Without the images, print every line of the material below exactly as given.

*** Begin section ***

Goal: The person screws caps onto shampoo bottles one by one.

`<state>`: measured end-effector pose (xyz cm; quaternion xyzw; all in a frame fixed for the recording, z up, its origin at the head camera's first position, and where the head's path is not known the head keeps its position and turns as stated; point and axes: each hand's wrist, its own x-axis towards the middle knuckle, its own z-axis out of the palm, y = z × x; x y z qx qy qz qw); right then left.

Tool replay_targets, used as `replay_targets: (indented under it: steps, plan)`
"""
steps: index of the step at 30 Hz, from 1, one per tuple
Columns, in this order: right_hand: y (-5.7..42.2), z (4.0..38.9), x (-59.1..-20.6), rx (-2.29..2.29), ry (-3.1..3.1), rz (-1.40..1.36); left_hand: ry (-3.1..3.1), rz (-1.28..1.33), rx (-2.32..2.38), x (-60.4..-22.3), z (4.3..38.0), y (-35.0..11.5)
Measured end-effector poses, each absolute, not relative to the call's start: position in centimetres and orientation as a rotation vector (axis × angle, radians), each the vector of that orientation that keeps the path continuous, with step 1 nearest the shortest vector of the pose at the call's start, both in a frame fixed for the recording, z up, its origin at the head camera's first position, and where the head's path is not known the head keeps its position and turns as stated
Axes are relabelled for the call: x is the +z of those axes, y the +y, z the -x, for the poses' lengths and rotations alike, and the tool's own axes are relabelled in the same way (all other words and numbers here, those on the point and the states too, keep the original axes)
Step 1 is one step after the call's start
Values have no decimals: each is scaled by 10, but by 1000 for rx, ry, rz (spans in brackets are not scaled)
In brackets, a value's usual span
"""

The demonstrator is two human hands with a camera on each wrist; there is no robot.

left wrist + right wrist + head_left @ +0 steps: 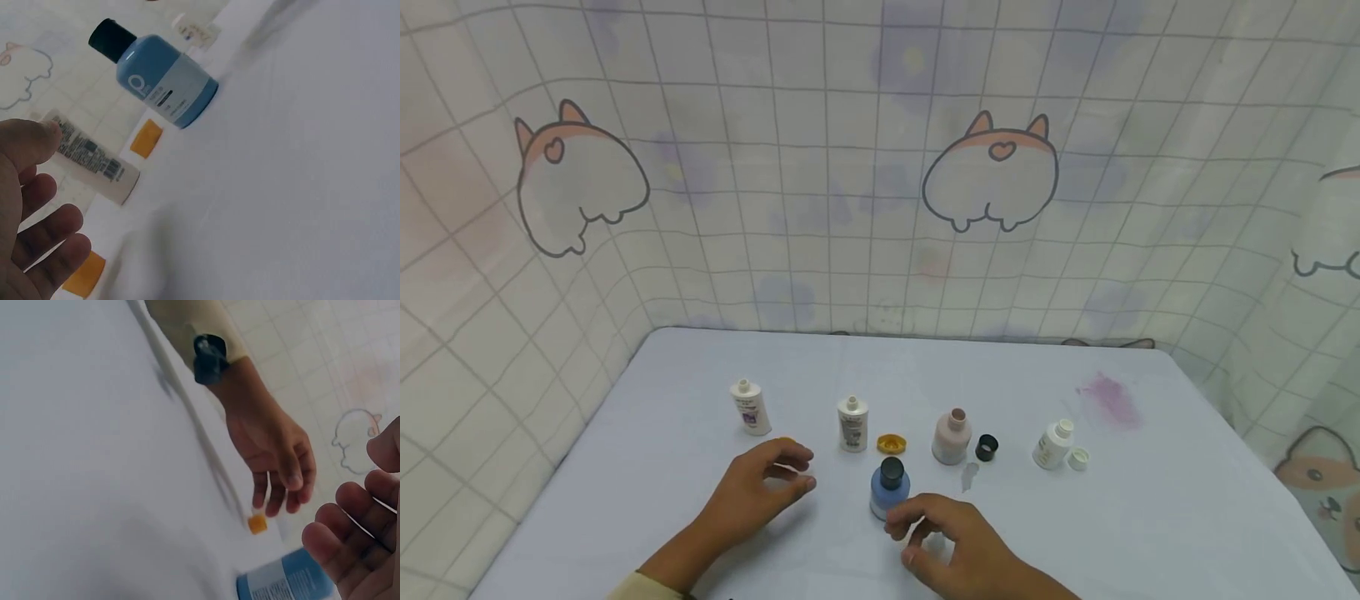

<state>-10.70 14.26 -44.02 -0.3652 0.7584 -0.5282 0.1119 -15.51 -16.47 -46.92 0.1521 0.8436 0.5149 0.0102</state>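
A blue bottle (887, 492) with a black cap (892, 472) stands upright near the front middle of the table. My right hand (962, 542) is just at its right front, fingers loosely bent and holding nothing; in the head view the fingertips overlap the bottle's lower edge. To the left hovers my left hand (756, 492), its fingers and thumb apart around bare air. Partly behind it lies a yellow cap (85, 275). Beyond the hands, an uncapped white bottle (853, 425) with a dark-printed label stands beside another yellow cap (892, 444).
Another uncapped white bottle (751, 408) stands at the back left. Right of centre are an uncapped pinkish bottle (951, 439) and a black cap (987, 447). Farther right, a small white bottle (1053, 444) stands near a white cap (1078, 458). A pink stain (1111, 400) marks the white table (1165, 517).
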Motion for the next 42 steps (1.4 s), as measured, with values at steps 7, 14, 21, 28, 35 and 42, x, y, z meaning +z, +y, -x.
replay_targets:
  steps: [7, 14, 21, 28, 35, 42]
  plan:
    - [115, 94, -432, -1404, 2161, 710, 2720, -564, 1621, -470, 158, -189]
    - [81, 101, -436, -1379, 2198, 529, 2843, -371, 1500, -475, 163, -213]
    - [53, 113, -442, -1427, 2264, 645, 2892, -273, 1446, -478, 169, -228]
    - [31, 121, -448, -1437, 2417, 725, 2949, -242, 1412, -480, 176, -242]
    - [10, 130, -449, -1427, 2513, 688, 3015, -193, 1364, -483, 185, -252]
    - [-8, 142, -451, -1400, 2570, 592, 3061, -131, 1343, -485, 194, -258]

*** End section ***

**Exercise result:**
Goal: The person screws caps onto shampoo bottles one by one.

`<state>`: measured end-effector pose (xyz cm; quaternion xyzw; all in a frame fixed for the recording, z up, its origin at the head camera's first position, and where the head's path is not known the head keeps its position and turns as stated; point and axes: each hand's wrist, its own x-axis towards the middle knuckle, its own z-axis out of the palm, y = z × x; x y z qx qy qz qw); right then left.

Tool replay_targets, used as `replay_targets: (indented under it: steps, plan)`
"""
steps: index of the step at 30 Hz, from 1, one per tuple
Columns, in this order: right_hand: y (-5.7..42.2), z (4.0..38.9), x (-59.1..-20.6), rx (-2.29..2.29), ry (-3.1..3.1), rz (-1.40..1.36); left_hand: ry (-3.1..3.1), rz (-1.28..1.33), rx (-2.32..2.38), x (-60.4..-22.3), z (4.3..38.0), y (-35.0..11.5)
Measured end-effector poses, each absolute, not relative to the call's start: position in centimetres and orientation as a rotation vector (axis × angle, radians), each the vector of that orientation that keeps the path continuous, with step 1 nearest the shortest vector of the pose at the call's start, both in a frame fixed for the recording, z up, its origin at the head camera's first position, and where the head's path is not known the head keeps its position and turns as stated
Axes are relabelled for the call: x is the +z of those axes, y the +y, z the -x, for the poses' lengths and rotations alike, and the tool's own axes are relabelled in the same way (all other words and numbers here, those on the point and the states too, keep the original axes)
Step 1 is one step after the call's start
Values have no decimals: each is scaled by 10, but by 1000 for rx, ry, rz (spans in brackets are not scaled)
In brackets, a value's usual span
"""

The demonstrator is two human hands with a camera on each wrist; there is no robot.

left wrist + right wrist + head_left @ +0 steps: 

<state>-10.70 14.26 -44.02 -0.3652 0.7584 -0.5282 0.1119 -15.51 -16.47 -46.92 0.1521 0.8436 0.5149 0.0102</state>
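A blue bottle (887, 492) with a black cap (892, 472) stands upright near the front middle of the table. My right hand (962, 542) is just at its right front, fingers loosely bent and holding nothing; in the head view the fingertips overlap the bottle's lower edge. To the left hovers my left hand (756, 492), its fingers and thumb apart around bare air. Partly behind it lies a yellow cap (85, 275). Beyond the hands, an uncapped white bottle (853, 425) with a dark-printed label stands beside another yellow cap (892, 444).
Another uncapped white bottle (751, 408) stands at the back left. Right of centre are an uncapped pinkish bottle (951, 439) and a black cap (987, 447). Farther right, a small white bottle (1053, 444) stands near a white cap (1078, 458). A pink stain (1111, 400) marks the white table (1165, 517).
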Motion for the next 42 steps (1.4 s), as measured, with values at steps 7, 14, 21, 28, 35 and 42, x, y, z meaning +z, +y, -x.
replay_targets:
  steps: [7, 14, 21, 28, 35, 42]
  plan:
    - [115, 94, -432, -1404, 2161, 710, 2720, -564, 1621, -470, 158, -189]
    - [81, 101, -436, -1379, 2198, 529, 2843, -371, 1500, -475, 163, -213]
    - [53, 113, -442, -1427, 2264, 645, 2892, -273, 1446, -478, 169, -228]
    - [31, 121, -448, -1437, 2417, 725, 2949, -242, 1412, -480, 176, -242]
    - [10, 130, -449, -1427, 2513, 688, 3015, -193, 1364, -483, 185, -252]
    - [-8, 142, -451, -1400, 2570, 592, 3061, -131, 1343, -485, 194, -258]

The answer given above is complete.